Researchers Compare Correlation of Two PROMs With Type 2 Inflammatory Mediators

In patients with chronic rhinosinusitis with nasal polyps, the 12-item Patient Reported Outcomes in Chronic Rhinosinusitis had a stronger correlation with type 2 inflammatory biomarkers than a more widely used measure.

The 12-item Patient Reported Outcomes in Chronic Rhinosinusitis (CRS-PRO) had a better correlation with type 2 (T2) biomarkers than a more widely used patient-reported outcomes measure (PROM) in patients with chronic rhinosinusitis with nasal polyps (CRSwNP), according to findings published in International Forum of Allergy & Rhinology.

While the total CRS-PRO score had a stronger correlation, the Sino-nasal Outcome Test (SNOT-22) is more widely used. The authors explained that SNOT-22 is a modification of the Rhinosinusitis Outcomes Measure 31 (RSOM-31), which was developed with little input from patients. CRS-PRO was created recently by the authors with input from patients with CRSwNP and it has been validated

“The modifications to the RSOM-31 to generate the SNOT-22 were furthermore driven by physician needs rather than patient driven input which contravenes FDA guidance for PRO instruments acceptable for use as endpoints in clinical trials,” they explained.

In this study, the authors evaluated the correlation of CRS-PRO with T2 inflammatory mediators compared with SNOT-22. CRS-PRO evaluated patients before and after endoscopic sinus surgery (ESS), a minimally invasive surgery that removes nasal polyps. Unfortunately, polyp recurrence is common after ESS with up to 40% of patients have recurrent polyposis 18 months after the surgery.

In this study, the researchers recruited 122 patients (71 without nasal polyps [CRSsNP] and 52 with CRSwNP) who had undergone ESS at Northwestern Memorial Hospital. Middle meatal mucus was collected, and CRS-PRO and SNOT-22 were used to collect PROMs prior to ESS and between six to 12 months after ESS. Scores go as high as 110 in SNOT-22 and 78 in CRS-PRO; for both measures, a higher score indicates greater disease severity.

Patients with CRSwNP were slightly more likely than patients with CRSsNP to have undergone revision surgery (50% vs 32%), but otherwise, the 2 patient populations had no significant differences in age, sex, atopic status, tobacco use, and asthma status.

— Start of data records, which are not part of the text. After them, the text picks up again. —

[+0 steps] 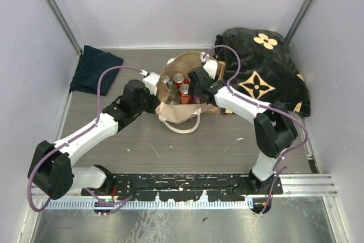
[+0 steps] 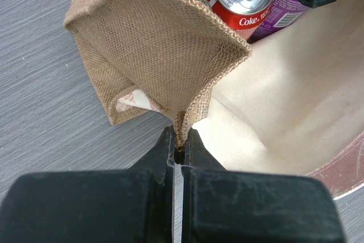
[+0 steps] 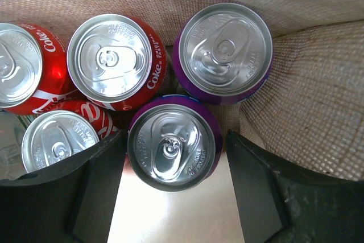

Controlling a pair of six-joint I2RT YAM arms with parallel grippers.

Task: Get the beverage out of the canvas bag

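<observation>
Grey wood-grain tabletop point(image 1: 187, 146) between pale walls carries a tan canvas bag point(image 1: 181, 98), standing with its mouth open. The left tool point(image 2: 181, 147) is closed tight on a pinched fold of the bag's rim, right at its fingertips, holding the soft fabric up. The right tool point(image 3: 173, 160) hangs inside the bag, pointing down, its fingers spread wide and gripping nothing. A purple can point(image 3: 172, 147) stands upright between those fingers, with a gap on each side. Just beyond it is a second purple can point(image 3: 226, 52), and on the left of the tool's view are red Coke cans point(image 3: 114, 58), packed close. The can looks rigid, smooth and slippery, probably weighty if full, with thin walls that could dent. The best hold is likely across its sides just under the top rim, with a moderate squeeze.
</observation>
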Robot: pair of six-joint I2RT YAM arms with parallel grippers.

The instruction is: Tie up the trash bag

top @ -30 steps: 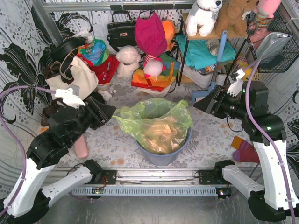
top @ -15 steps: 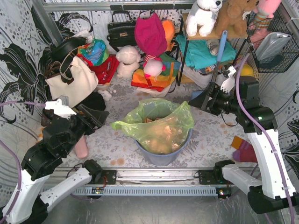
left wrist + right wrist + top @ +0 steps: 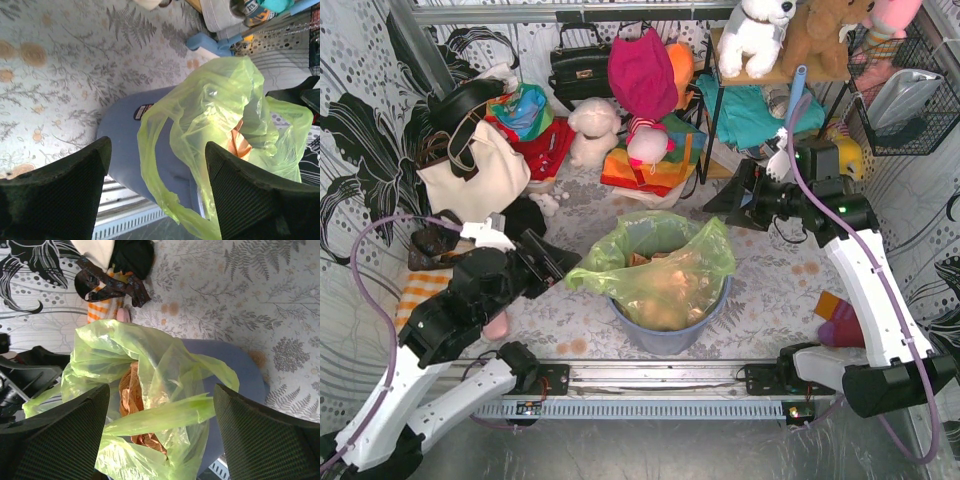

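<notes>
Lime-green translucent plastic, the trash bag [image 3: 655,262], is sitting inside a blue-grey bin [image 3: 665,332] at the middle of the tabletop [image 3: 770,290], with crumpled brown paper showing through. We are seeing one arm on each side of it. The left claw [image 3: 552,262] is hanging wide and empty just beside the bag's left flap. The right claw [image 3: 728,195] is gaping wide and empty near the far right rim. We are judging this as the approach step, with no flap gripped yet. Next, each claw is needing to close on a loose edge and lift it. Bare tabletop is lying on either side of the bin, while a shelf rack [image 3: 711,120] and plush toys [image 3: 592,130] are crowding the far side.
</notes>
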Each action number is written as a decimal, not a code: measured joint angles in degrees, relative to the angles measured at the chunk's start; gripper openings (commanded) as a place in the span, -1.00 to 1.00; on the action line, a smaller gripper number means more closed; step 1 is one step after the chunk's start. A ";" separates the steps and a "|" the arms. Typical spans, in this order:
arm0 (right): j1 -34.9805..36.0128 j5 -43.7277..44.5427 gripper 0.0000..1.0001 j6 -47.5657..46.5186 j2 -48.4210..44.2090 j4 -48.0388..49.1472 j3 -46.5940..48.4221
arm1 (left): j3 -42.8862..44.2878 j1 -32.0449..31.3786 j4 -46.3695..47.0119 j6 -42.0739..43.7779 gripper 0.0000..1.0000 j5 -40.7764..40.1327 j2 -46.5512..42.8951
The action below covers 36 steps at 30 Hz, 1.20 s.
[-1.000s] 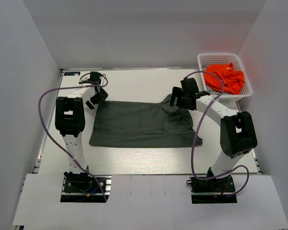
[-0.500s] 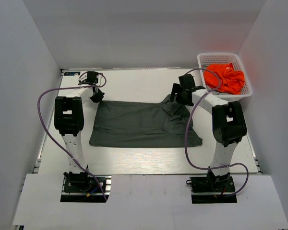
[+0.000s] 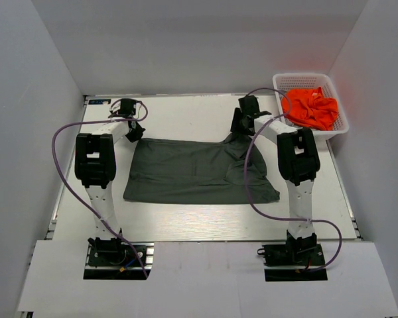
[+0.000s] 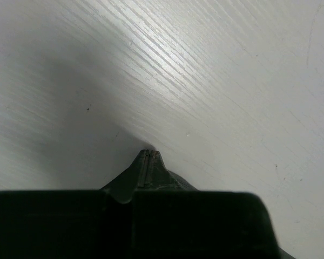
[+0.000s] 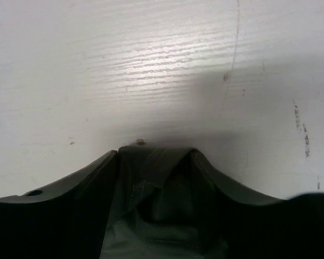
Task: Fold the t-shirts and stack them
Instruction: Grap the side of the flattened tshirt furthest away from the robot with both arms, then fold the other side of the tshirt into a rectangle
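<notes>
Peeking out past the left pincer [image 3: 134, 130], only a tiny tip of the dark olive-grey t-shirt [image 3: 192, 173] shows in the left wrist view. The pincer's own dark body hides the rest. This pincer is squeezed tight on the far left corner of the shirt.

The shirt lies flat in the middle of the white counter [image 3: 186, 112], between the two arms. Its long side runs from left to right. Its right end is folded over and lumpy, so it is hard to tell which end is the neck.

The right pincer [image 3: 241, 124] sits at the far right corner of the shirt. In the right wrist view its two fingers [image 5: 81, 186] stand apart, with a bump of dark cloth between them.

Far to the right, the orange t-shirt [image 3: 310, 107] is scrunched up in a white basket [image 3: 283, 81] at the back corner of the counter. It is too crumpled to make out which way it points.
</notes>
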 measured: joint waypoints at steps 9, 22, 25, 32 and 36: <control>0.02 1.79 -1.00 -0.15 1.22 0.42 0.85 | -0.48 0.00 0.28 1.27 -1.00 -0.09 -0.39; 0.72 -1.33 -1.00 -3.58 -20.44 5.25 -17.66 | -12.81 -1.03 -1.46 3.91 -1.00 -2.78 -13.25; 1.27 -2.84 -1.00 -3.43 -28.70 8.00 -25.55 | -17.81 -1.33 0.20 5.07 -1.00 -2.82 -19.89; 2.34 -4.35 -1.00 -2.38 -38.91 8.59 -37.90 | -26.77 -1.57 6.62 8.98 -1.00 -2.19 -31.10; 2.54 -4.31 -1.00 -1.57 -44.24 8.52 -42.25 | -30.97 -1.57 9.81 10.49 -1.00 -0.26 -35.67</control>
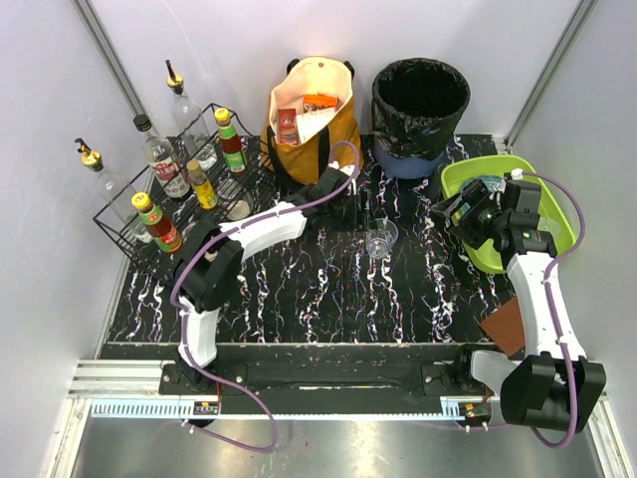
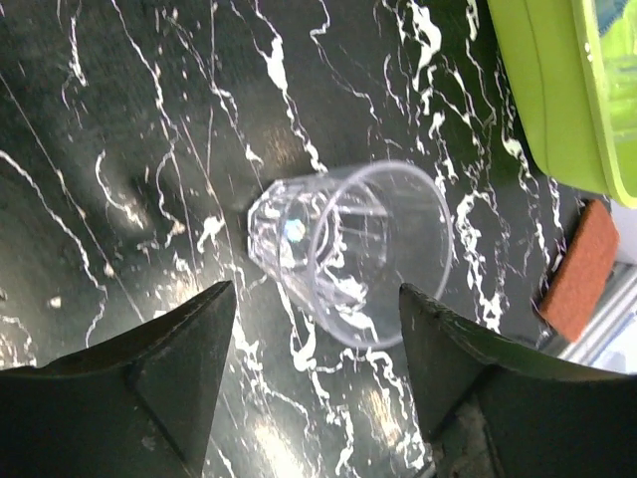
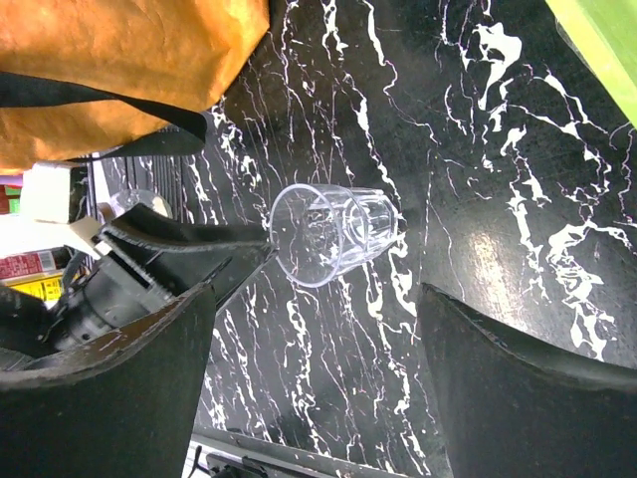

Prior to ESS, there was no significant difference in SNOT-22 and CRS-PRO scores when comparing CRSwNP and CRSsNP. After ESS, the CRS-PRO and SNOT-22 scores were each significantly lower for patients with CRSwNP.

Prior to ESS, the researchers found the rhino-psychologic subdomain of CRS-PRO was correlated to interleukin (IL)-4, IL-13, and eosinophilic cationic protein, while the rhinologic subdomain of SNOT-22 was only correlated to IL-13 and ECP. In the patients with CRSwNP, the total score of both measures correlated with IL-4, but the CRS-PRO rhino-psychologic subdomain more strongly correlated with IL-4, IL-5, and IL-13 prior to ESS, while SNOT-22’s rhinologic subdomain only correlated with IL-4.

After ESS, the CRS-PRO total score correlated with IL-5 and IL-13. In comparison, the SNOT-22 total score did not correlate with any biomarkers. With patients with CRSwNP, CRS-PRO correlated with IL-5, IL-13, and ECP after ESS; SNOT-22 only correlated with IL-5 and IL-13. The rhino-psychologic subdomain of CRS-PRO correlated with IL-4, IL-5, and IL-13 after ESS. The rhinologic subdomain of SNOT-22 correlated with IL-4, IL-5, IL-13, and ECP.

In patients with CRSsNP, the total scores of CRS-PRO and SNOT-22 did not correlate with any T2 inflammatory biomarkers either pre-ESS or Post-ESS. “Although the CRSsNP subgroup showed no correlation between PROM total scores and T2 inflammation post-ESS, certain domains like the rhino-psychologic subdomain of the CRS-PRO and the SNOT-22 rhinologic subdomain appeared to consistently reflect residual T2 inflammation even among patients with CRSsNP,” the authors noted.

They added that the use of mucus rather than tissue, which traditionally measures inflammatory markers, is one limitation of the study. In addition, not all patients had PROMs pre-ESS available — only 78% had this data available.

“The CRS-PRO has a stronger correlation to type 2 inflammatory mediators in chronic rhinosinusitis as a total instrument as well as to greater individual components compared to the SNOT-22,” the authors concluded.